Jay Foad via llvm-branch-commits Wed, 28 May 2025 02:12:04 -0700

================
@@ -25,52 +25,151 @@ using namespace llvm;
 
 namespace {
 
-struct FoldCandidate {
-  MachineInstr *UseMI;
+/// Track a value we may want to fold into downstream users, applying
+/// subregister extracts along the way.
+struct FoldableDef {
   union {
-    MachineOperand *OpToFold;
+    MachineOperand *OpToFold = nullptr;
     uint64_t ImmToFold;
     int FrameIndexToFold;
   };
-  int ShrinkOpcode;
-  unsigned UseOpNo;
+
+  /// Register class of the originally defined value.

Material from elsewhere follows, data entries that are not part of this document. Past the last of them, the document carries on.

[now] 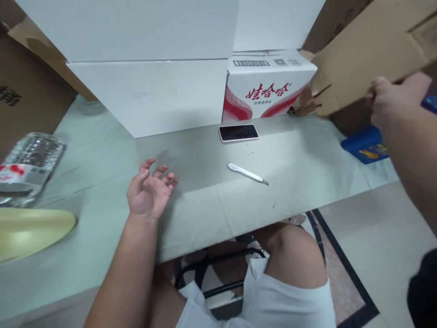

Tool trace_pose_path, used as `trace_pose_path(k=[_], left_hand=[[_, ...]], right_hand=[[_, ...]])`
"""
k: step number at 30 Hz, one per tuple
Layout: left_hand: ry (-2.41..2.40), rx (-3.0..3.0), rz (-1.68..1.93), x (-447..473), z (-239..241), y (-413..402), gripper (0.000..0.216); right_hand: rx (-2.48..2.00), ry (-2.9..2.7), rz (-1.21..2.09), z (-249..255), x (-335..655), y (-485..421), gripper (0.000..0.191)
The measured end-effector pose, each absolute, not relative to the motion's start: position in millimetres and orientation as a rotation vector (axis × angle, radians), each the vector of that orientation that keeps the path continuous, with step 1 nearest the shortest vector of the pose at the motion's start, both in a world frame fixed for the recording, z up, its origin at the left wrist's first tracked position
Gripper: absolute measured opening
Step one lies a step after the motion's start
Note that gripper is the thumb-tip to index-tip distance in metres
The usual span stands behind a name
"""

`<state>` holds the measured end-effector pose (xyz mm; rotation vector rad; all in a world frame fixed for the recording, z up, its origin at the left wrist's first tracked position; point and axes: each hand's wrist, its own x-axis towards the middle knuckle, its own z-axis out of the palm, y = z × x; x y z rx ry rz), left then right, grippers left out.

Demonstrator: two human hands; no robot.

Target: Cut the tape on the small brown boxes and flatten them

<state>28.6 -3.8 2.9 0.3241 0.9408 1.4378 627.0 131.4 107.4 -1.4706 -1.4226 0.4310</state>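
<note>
My left hand (152, 193) rests palm up on the cloth-covered table (201, 205), its fingers loosely curled apart and nothing in it. At the upper right, my right hand (392, 100) is closed at the lower edge of a tilted brown cardboard box (372, 50); motion blurs the fingers a little. Between the hands lies a small knife with a white handle (247, 172) and a short grey blade pointing right. Behind it a smartphone (238, 133) with a dark screen lies flat. Beneath my right hand is a blue packet or box (365, 146), partly covered by the forearm.
White boxes (150, 98) and a white-and-red carton (269, 89) stand along the back. On the left are a clear plastic-wrapped pack (34, 159), a yellow curved object (34, 230) and a brown carton (27, 86). The table's front edge runs above my knees.
</note>
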Motion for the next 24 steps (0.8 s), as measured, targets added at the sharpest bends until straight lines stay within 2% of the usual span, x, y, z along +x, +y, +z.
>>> trace_pose_path(k=[3, 7, 11, 13, 15, 19, 24], left_hand=[[0.962, 0.339, 1.435, 28, 4, -3, 0.033], [0.997, 0.383, 1.441, 23, 7, -5, 0.032], [1.233, 0.59, 1.385, 14, -7, -3, 0.034], [1.512, 0.861, 1.305, 9, -21, -2, 0.033], [1.792, 1.261, 1.144, 8, -35, -3, 0.029], [2.018, 1.867, 0.739, 24, -48, -15, 0.039], [2.163, 2.039, 0.476, 51, -40, -31, 0.055]], right_hand=[[-1.613, -1.19, 0.35, 99, 607, 159, 0.033], [-1.888, -1.344, 0.455, 51, 538, 112, 0.013], [-1.911, -1.607, 0.455, -14, 475, 34, 0.025], [-1.883, -1.854, 0.352, -40, 454, 6, 0.035], [-1.853, -1.945, 0.303, -57, 440, -10, 0.036], [-1.853, -1.968, 0.224, -68, 428, -20, 0.037], [-1.903, -2.03, 0.114, -64, 427, -21, 0.04]])
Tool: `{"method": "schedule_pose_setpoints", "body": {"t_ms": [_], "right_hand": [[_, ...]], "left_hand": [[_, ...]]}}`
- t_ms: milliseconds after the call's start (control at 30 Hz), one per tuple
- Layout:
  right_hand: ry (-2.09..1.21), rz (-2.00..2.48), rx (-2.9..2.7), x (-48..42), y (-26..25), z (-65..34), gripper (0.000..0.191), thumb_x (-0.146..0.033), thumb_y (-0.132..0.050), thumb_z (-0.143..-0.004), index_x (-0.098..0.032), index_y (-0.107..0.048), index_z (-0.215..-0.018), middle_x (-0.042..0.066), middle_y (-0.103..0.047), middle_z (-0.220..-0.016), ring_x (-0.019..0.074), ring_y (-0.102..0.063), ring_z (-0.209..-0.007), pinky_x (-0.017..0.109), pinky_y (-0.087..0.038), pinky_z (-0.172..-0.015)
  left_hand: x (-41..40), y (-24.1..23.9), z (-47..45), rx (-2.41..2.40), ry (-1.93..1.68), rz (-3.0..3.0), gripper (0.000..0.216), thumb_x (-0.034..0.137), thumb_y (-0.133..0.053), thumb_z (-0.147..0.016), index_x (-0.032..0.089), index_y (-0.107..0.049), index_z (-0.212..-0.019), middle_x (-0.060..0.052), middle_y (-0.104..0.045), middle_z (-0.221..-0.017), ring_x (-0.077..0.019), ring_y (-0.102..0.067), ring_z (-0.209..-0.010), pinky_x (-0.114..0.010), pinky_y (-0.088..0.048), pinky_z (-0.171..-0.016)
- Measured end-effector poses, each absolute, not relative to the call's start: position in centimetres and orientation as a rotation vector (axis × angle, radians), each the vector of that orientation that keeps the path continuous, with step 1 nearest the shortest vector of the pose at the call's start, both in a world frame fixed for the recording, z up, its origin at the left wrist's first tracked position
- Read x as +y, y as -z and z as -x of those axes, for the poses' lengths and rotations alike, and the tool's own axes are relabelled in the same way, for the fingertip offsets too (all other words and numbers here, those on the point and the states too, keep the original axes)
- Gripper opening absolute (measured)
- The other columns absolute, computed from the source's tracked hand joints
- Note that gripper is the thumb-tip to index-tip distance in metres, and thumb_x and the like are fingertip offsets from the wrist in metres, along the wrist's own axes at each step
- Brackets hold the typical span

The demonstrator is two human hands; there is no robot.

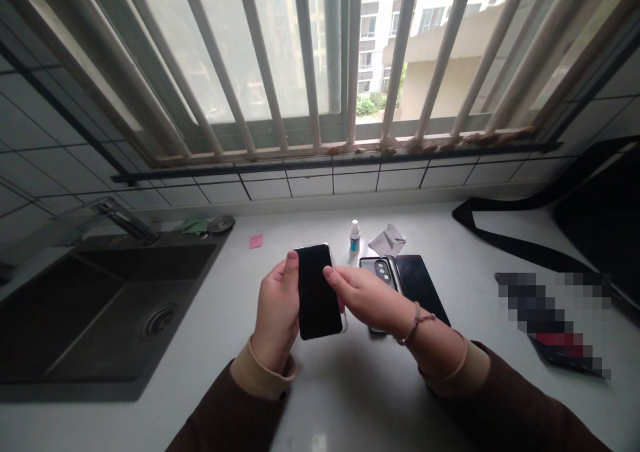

+  const TargetRegisterClass *DefRC = nullptr;
+
+  /// Track the original defining instruction for the value.
+  const MachineInstr *DefMI = nullptr;
+
+  /// Subregister to apply to the value at the use point.
+  unsigned DefSubReg = AMDGPU::NoSubRegister;
+
+  /// Kind of value stored in the union.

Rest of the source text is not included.